Directions for this task >>
Copy each line, word for word, from the one with "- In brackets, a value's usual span" through the final line of the listing, but skip the pictures.

Collected data >>
╭──
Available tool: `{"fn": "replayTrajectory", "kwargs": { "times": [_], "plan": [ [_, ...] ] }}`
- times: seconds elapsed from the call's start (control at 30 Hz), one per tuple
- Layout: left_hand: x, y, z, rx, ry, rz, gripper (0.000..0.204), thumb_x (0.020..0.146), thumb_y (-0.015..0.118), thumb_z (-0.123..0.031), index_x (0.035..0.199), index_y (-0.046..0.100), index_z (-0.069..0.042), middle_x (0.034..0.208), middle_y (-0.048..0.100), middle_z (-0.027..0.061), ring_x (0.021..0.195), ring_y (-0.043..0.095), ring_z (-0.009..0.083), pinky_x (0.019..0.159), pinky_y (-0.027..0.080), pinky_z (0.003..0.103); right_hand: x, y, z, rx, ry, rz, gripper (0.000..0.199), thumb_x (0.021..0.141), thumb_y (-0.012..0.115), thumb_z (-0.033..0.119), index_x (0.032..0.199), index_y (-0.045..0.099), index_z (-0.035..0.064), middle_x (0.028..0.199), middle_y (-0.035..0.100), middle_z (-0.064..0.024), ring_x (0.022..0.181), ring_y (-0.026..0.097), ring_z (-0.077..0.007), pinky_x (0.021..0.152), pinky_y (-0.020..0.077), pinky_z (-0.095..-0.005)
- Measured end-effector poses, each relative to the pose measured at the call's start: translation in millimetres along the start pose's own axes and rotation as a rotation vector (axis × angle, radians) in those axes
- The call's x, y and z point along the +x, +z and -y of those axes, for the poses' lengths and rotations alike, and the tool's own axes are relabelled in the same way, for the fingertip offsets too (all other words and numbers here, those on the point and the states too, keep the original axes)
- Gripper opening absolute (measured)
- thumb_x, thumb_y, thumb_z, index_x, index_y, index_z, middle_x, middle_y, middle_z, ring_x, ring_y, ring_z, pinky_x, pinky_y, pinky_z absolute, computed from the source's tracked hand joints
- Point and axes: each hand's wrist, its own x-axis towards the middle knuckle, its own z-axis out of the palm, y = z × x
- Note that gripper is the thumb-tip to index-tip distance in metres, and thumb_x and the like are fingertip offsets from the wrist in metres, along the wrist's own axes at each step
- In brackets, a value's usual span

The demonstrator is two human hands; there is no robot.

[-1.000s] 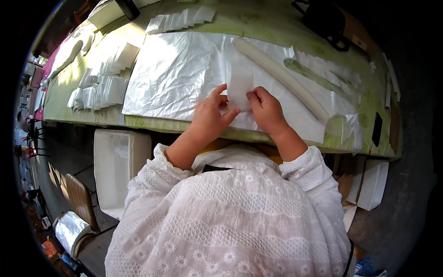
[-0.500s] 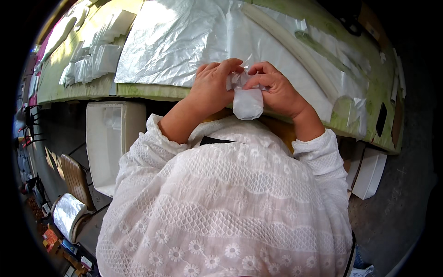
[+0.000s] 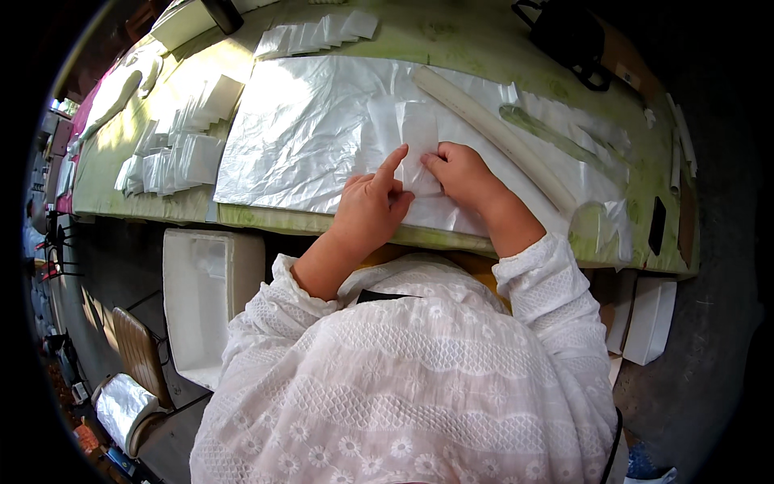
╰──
The answer >>
- In brackets, a value's usual span

The demonstrator is two human hands; there is no robot.

[-1.000s] 
[-0.500s] 
[+0.000s] 

This exercise requires no further work.